In our area, it is getting more difficult to find high quality 1st cut hay. That is why pretty near all dairy farms opt to do their first cut as silage. Silage requires only 1/2 - 1 day of drying so it can be cut a lot earlier when the spring weather is very unpredictable. It is cut before any of the grasses and legumes are blooming and this is when the optimum amount of nutrients are in the plants. Your % protien can drop 3-5% depending on plant species in a very short period of time, say between boot/early heading stage and late heading stage. That may only be a matter of 5-7 days.

The biggest thing to remember with hay is that the leafier it is the better quality it will be. 60% of your TDN (total digestable nutrients), 70% of the protien and 90% of the vitamins are found in the leaves. As a plant matures it naturally undergoes senescence (dropping of older leaves) as nutrients move towards new growth and eventually to the roots as dormancy begins. With our weather, it is very unlikely to get sufficient drying days in mid June when you would have to cut to stay within that pre bloom stage. If you are specifically looking at feeding a high protien hay to your horses then 2nd or 3rd cut are what you want. The leaf to stem ratio in later cuts is much higher... that's why it is so soft to the touch.

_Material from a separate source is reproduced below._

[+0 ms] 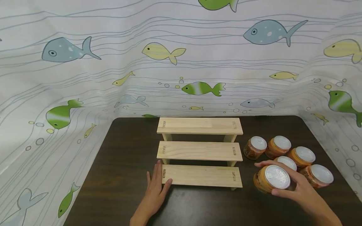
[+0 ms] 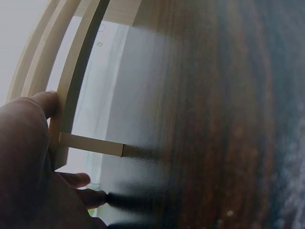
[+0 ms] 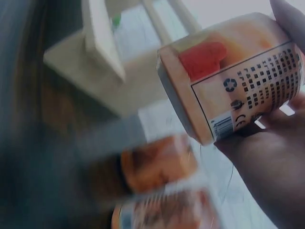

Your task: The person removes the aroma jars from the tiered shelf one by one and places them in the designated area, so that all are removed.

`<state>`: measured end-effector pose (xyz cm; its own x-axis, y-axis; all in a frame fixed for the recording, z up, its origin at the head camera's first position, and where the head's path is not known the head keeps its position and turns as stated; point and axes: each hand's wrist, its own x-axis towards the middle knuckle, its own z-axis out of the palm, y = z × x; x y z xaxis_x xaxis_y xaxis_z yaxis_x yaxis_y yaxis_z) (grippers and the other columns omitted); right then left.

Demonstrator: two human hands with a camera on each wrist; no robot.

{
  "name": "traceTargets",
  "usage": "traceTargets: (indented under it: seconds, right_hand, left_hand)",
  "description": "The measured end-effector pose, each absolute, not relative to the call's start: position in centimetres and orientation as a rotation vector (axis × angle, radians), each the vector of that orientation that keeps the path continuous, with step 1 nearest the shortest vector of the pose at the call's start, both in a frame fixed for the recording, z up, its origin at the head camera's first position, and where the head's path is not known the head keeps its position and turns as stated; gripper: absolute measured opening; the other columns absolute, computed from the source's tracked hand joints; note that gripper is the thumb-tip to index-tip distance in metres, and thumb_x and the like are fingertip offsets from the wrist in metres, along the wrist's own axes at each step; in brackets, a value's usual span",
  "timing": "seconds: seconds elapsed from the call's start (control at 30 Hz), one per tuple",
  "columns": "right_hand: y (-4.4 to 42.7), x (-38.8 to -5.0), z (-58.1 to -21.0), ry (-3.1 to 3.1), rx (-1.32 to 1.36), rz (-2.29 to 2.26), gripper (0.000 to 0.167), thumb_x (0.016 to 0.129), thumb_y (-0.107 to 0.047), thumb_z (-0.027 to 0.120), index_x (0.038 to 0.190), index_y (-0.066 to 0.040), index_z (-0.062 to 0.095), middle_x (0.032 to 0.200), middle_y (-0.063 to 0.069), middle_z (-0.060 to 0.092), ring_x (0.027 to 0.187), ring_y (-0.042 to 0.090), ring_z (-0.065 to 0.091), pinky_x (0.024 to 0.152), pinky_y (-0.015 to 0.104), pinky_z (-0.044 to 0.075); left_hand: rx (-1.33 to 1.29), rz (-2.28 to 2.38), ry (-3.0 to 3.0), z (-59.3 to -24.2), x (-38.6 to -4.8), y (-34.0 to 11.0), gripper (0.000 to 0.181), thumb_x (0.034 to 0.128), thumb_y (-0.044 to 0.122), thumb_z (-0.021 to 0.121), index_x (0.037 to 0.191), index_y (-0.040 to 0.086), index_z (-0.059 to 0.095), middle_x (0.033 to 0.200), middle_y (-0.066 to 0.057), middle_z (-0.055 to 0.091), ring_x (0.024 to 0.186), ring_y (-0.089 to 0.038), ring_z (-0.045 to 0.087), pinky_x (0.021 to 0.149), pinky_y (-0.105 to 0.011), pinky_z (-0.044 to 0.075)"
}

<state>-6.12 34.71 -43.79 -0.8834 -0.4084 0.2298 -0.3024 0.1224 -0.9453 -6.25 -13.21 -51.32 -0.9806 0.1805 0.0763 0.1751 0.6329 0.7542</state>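
In the head view a three-step wooden rack [image 1: 202, 175] stands on the dark table. My left hand [image 1: 154, 191] rests against the left end of its lowest step, fingers stretched out and thumb over the front corner. The left wrist view shows the thumb touching the step [image 2: 71, 95] and other fingertips beyond its end. To the right of the rack my right hand [image 1: 299, 188] grips an orange jar [image 1: 275, 179] with a white lid, raised off the table. Its label with a barcode faces the camera in the right wrist view, where the jar [image 3: 233, 76] is tilted.
Several similar jars stand at the right of the table, among them a jar [image 1: 254, 147] nearest the rack and a jar [image 1: 318, 175] behind my right hand. A white cloth [image 1: 198, 69] printed with fish surrounds the dark table [image 1: 113, 175] at the back and sides.
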Motion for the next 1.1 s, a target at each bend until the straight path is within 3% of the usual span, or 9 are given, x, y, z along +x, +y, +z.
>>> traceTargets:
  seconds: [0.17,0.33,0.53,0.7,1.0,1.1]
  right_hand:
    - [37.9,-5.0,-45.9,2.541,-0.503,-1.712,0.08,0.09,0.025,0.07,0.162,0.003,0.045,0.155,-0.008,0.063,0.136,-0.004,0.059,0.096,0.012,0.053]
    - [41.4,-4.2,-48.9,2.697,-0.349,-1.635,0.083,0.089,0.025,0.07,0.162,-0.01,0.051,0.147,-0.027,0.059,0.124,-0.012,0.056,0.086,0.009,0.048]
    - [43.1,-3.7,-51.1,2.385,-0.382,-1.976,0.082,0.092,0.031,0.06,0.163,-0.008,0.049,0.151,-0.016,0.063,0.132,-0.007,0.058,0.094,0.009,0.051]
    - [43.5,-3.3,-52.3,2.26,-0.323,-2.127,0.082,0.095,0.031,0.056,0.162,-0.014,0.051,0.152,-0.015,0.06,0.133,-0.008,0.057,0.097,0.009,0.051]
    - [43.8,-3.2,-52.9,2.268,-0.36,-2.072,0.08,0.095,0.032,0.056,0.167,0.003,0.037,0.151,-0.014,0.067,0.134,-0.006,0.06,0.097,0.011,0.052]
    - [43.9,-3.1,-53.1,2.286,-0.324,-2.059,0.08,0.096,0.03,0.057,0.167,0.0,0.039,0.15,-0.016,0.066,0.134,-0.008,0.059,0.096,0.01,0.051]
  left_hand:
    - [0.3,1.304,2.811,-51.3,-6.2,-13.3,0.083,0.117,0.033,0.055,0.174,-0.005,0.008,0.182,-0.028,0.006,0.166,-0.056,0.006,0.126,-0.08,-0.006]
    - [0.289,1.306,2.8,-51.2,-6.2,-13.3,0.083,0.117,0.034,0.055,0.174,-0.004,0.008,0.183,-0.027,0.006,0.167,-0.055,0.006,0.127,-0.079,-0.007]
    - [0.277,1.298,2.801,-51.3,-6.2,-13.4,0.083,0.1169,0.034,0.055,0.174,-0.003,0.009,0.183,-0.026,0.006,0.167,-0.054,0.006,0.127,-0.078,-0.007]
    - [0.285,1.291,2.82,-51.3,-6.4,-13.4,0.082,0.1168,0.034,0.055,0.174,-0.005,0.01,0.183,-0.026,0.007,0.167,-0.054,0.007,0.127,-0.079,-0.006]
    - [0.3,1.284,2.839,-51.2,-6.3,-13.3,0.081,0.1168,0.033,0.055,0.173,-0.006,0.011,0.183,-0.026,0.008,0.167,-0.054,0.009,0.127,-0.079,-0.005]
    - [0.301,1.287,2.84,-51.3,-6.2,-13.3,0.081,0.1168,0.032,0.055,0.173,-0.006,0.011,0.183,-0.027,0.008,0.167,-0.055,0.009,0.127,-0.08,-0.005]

For the average horse, feeding 1st cut is perfectly fine as long as it has been cured properly. In a summer like this past one the people that didn't get their hay cut in late June/early July panicked when the crappy weather started and tried to make it throughout the rest of July and August. A lot of that hay is no good for horses now because there was no way it could cure properly. The best thing to do in weather like that is to wait till late Aug/early Sept. I know it seems really late for first cut, but by that time the grasses have already gone through a natural senescence and the "2nd cut" is growing underneath. Once baled that hay will be quite leafy and green. It will also have the older first growth mixed in which is not a bad thing. This will provide your horses with both good quality grass and a bit of extra fibre. Of course it's not going to have the same %'s as 1st cut made in June but it is 100% better than dusty late July hay. That is how hay was always made before the invention of modern equipment. Farmers did not have the means to condition and ted their hay to make it dry faster. When cut in late Aug the days are usually hotter and drier, hay will dry in 2 days easily.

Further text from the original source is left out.